Après l'USB, le Serial ATA, l'Hypertransport, le PCI-Express, grâce à des contrôleurs désormais capables de fonctionner à plusieurs gigahertz, la technologie série gagne du terrain. Sa prochaine victime : le SCSI tel qu'on le connaît aujourd'hui.
La SCSI Trade Association est en effet bien avancée dans son projet de Serial Attached SCSI, qui est au SCSI ce que le Serial ATA est à l'ATA : à peu près la même chose, mais en série plutôt qu'en parallèle. Les débits permis seront de 3Gbits/s dès le lancement. Cela représente 375Mo/s, et donc si on prend comme référence le Serial ATA, environ 300Mo/s laissés pour le transfert des données proprement dites. C'est un peu moins que la norme Ultra320 SCSI, mais les avantages sont pourtant multiples et ne se limitent pas aux performances pures :
- Le SAS (Serial Attached SCSI) n'est pas un bus, mais un protocole de transfert de données point à point. Cela signifie qu'entre chaque périphérique et le contrôleur existera un canal réservé de 300Mo/s.

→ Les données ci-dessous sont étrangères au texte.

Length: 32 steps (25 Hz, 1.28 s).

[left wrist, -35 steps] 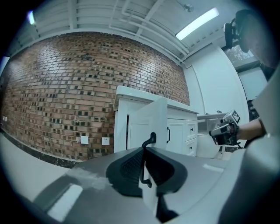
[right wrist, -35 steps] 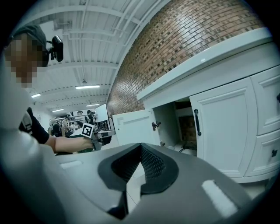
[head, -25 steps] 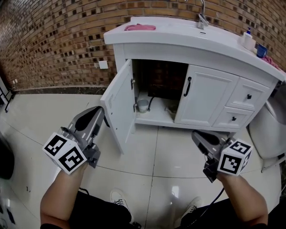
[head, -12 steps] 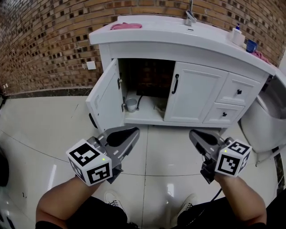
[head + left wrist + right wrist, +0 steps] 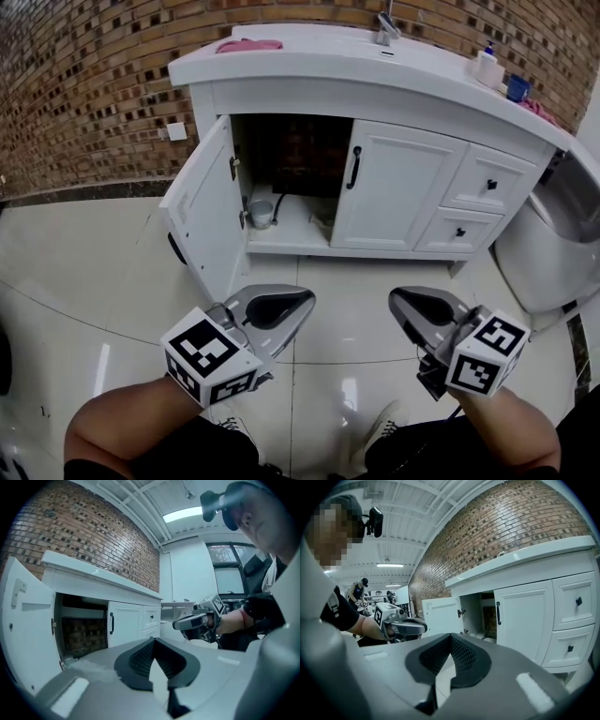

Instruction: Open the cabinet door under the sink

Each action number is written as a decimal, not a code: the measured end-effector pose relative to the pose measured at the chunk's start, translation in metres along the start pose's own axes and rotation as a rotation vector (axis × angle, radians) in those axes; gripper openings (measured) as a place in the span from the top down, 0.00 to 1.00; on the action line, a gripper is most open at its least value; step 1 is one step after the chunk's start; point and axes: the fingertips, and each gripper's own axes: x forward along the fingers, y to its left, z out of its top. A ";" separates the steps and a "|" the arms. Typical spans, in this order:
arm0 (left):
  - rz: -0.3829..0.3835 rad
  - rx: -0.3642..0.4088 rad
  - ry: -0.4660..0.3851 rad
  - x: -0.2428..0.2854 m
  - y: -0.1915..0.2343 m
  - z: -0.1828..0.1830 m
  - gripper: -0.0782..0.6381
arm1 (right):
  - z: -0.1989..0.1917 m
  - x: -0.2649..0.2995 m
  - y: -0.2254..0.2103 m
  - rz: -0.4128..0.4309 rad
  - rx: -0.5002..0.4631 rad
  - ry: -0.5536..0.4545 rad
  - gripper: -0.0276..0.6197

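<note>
White cabinet door (image 5: 202, 220), brown brick wall (image 5: 84, 84)

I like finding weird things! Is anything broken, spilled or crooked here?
Nothing looks broken or spilled. Only the white left cabinet door stands wide open, while the white right cabinet door beside it is shut.

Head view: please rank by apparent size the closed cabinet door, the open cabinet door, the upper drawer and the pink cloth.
1. closed cabinet door
2. open cabinet door, seen at an angle, so it looks narrower
3. upper drawer
4. pink cloth
</note>
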 end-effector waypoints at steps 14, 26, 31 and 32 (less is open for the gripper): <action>0.007 -0.020 -0.015 0.005 0.001 0.004 0.88 | -0.010 0.005 0.013 0.032 -0.013 0.036 0.95; 0.025 -0.028 -0.016 -0.002 0.008 0.003 0.88 | -0.009 0.009 0.010 0.039 0.000 0.035 0.95; 0.032 -0.026 -0.019 -0.002 0.011 0.004 0.88 | -0.010 0.011 0.013 0.045 -0.006 0.041 0.95; 0.032 -0.025 -0.020 -0.002 0.011 0.004 0.88 | -0.010 0.011 0.013 0.045 -0.007 0.043 0.95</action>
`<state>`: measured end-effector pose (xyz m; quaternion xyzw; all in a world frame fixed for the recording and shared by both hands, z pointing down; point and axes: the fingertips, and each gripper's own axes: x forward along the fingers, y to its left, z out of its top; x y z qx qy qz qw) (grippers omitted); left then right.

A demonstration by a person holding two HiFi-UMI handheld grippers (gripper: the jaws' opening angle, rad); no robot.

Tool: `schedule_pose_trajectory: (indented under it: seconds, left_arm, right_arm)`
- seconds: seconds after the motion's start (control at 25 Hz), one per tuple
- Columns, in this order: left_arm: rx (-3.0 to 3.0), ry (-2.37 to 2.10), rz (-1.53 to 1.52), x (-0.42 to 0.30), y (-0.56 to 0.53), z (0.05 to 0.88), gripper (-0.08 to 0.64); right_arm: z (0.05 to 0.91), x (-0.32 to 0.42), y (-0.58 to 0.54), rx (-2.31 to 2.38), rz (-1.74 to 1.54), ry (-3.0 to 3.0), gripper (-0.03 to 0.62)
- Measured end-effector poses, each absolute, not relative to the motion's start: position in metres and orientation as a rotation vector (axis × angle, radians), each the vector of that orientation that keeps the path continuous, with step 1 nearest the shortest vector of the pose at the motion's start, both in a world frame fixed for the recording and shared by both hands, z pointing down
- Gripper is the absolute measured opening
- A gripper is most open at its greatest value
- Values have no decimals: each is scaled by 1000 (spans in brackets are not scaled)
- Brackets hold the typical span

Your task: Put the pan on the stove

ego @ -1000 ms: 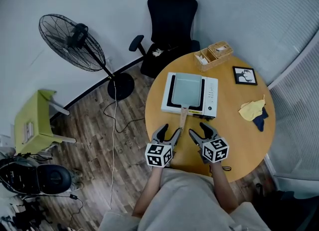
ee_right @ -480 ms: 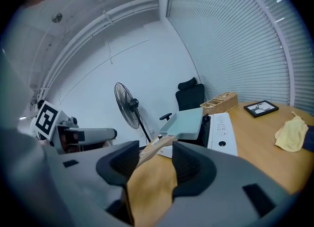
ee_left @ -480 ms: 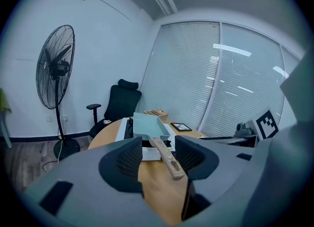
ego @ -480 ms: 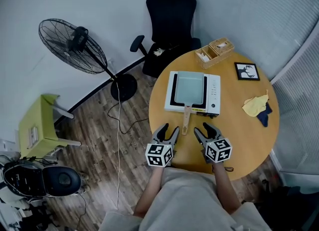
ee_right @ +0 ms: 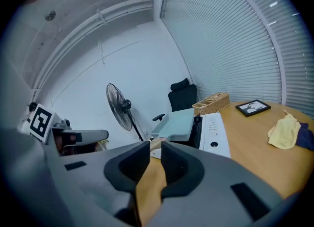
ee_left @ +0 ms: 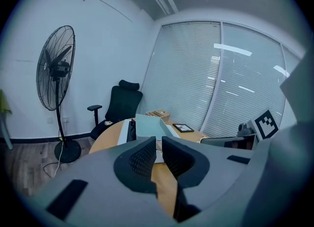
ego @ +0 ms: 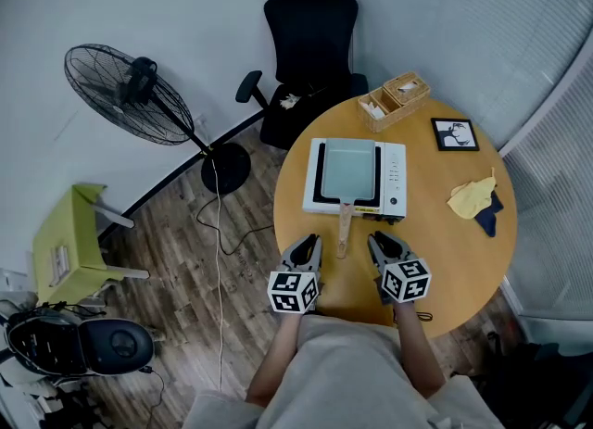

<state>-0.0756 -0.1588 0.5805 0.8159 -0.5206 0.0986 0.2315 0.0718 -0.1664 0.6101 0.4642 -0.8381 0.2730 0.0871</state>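
Grey-green, the rectangular pan [ego: 347,166] sits on the white stove [ego: 394,180] mid-tabletop [ego: 445,251], its wooden handle [ego: 344,226] pointing toward the near edge. The left claw [ego: 304,253] and right claw [ego: 385,249] hover just inside that edge, one on either side of the handle and apart from it. Both are closing, down to a narrow gap, with nothing between the jaws. Bare wood lies open right of the stove, up to a yellow cloth [ego: 468,200] near the right edge.
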Motion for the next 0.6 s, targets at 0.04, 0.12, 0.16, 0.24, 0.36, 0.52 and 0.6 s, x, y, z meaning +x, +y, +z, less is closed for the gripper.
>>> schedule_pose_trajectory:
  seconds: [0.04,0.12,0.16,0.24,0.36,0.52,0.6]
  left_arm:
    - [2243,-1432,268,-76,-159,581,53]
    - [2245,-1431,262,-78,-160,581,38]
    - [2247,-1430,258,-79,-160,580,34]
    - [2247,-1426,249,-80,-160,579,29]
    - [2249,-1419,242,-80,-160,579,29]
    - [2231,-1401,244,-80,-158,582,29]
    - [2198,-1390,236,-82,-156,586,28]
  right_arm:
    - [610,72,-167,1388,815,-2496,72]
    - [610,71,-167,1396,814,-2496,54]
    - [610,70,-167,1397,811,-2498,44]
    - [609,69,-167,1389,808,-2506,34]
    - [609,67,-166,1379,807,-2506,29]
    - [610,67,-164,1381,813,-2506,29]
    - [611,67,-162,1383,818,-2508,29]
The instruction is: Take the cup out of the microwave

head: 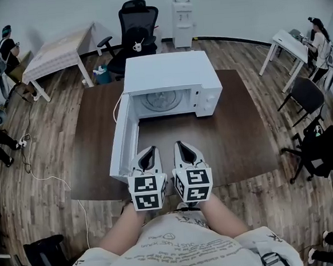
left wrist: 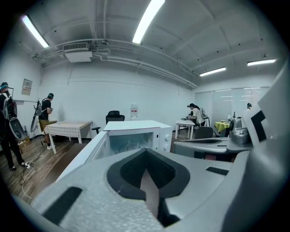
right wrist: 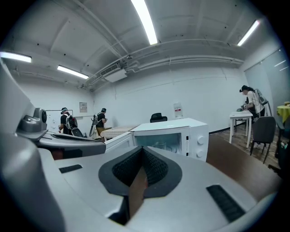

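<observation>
A white microwave (head: 167, 72) stands at the far side of a dark brown table (head: 235, 135), its door (head: 124, 141) swung open to the left. In the head view the cavity shows only a round glass turntable (head: 161, 100). From the right gripper view the cavity (right wrist: 161, 144) holds a faint glassy shape; I cannot make out a cup there. My left gripper (head: 150, 150) and right gripper (head: 179, 145) hover side by side over the table's near edge, pointing at the microwave, well short of it. Both are shut with nothing between the pads (left wrist: 146, 156) (right wrist: 142, 154).
The open door's end lies just left of my left gripper. A black office chair (head: 136, 23) behind the microwave carries a small white cup (head: 138, 46). A water dispenser (head: 182, 10), a cloth-covered table (head: 57, 52), more chairs and several people stand around the room.
</observation>
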`<state>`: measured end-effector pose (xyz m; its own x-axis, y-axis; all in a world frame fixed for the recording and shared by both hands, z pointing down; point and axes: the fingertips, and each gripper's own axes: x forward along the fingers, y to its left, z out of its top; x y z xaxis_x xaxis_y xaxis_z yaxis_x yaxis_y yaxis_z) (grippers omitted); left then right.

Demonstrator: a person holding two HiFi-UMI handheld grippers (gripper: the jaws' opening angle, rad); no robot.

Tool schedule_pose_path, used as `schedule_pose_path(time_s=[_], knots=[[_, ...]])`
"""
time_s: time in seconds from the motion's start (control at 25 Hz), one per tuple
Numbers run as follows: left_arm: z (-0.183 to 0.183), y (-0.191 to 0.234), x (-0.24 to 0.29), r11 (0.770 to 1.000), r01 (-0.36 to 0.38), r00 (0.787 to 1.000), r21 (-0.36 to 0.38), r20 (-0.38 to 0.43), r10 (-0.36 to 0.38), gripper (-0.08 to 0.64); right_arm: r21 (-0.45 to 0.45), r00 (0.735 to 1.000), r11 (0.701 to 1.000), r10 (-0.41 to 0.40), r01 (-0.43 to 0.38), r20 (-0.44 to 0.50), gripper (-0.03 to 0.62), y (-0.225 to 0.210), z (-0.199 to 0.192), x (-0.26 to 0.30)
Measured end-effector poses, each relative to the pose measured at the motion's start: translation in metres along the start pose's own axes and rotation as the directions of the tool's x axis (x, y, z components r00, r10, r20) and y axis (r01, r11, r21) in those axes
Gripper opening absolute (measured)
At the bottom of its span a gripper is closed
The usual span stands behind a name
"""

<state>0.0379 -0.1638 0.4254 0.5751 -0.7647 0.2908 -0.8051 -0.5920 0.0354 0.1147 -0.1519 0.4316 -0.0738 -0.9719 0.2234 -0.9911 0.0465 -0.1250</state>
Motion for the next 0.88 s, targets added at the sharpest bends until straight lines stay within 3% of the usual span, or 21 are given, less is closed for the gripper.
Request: schedule_pose_path(time_s=[0.56, 0.88], knots=[[0.006, 0.011, 0.055, 0.992, -0.109, 0.993, -0.069, -0.043, 0.106, 0.014, 0.025, 0.99, 0.991, 0.134, -0.133, -0.036, 0.014, -0.033, 0.008, 0.067], [0.0, 0.036, 0.078, 0.99, -0.118, 0.992, -0.078, -0.049, 0.115, 0.014, 0.012, 0.988, 0.99, 0.138, -0.137, -0.066, 0.015, -0.035, -0.009, 0.117]])
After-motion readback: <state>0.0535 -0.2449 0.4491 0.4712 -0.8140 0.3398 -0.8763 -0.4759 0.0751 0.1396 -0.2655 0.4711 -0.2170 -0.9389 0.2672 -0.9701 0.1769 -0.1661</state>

- La latence devrait être considérablement réduite.
- La connexion sera plus pratique : des câbles plus fins, plus flexibles, plus longs.
- La norme a un gros potentiel d'évolution (par l'augmentation des fréquences et/ou de la largeur de la connexion)
- Le SAS sera compatible au niveau logiciel avec le SCSI (un peu comme ATA et SATA)
Avec l'apparition des premiers périphériques SAS, on assistera à un rapprochement - technologique sinon commercial - des familles ennemies ATA et SCSI. Dans les faits, ces deux familles sont déjà techniquement très proches (le tag command queuing vient de faire son apparition sur les disques ATA, idem pour le 10000RPM). Mais il y aurait carrément une compatibilité ascendante entre SATA et SAS : Un disque SATA pourra être pris en charge par un contrôleur SAS. L'inverse ne sera par contre pas possible.
Les premiers échantillons de disques SAS devraient apparaître fin 2003. La production et la commercialisation devraient débuter en 2004. Les disques durs SAS continueront sans doute d'être bien plus chers que leurs homologues SATA, ne serait-ce que parce que leur processus de validation, tout comme ceux des disques SCSI, sera beaucoup plus strict.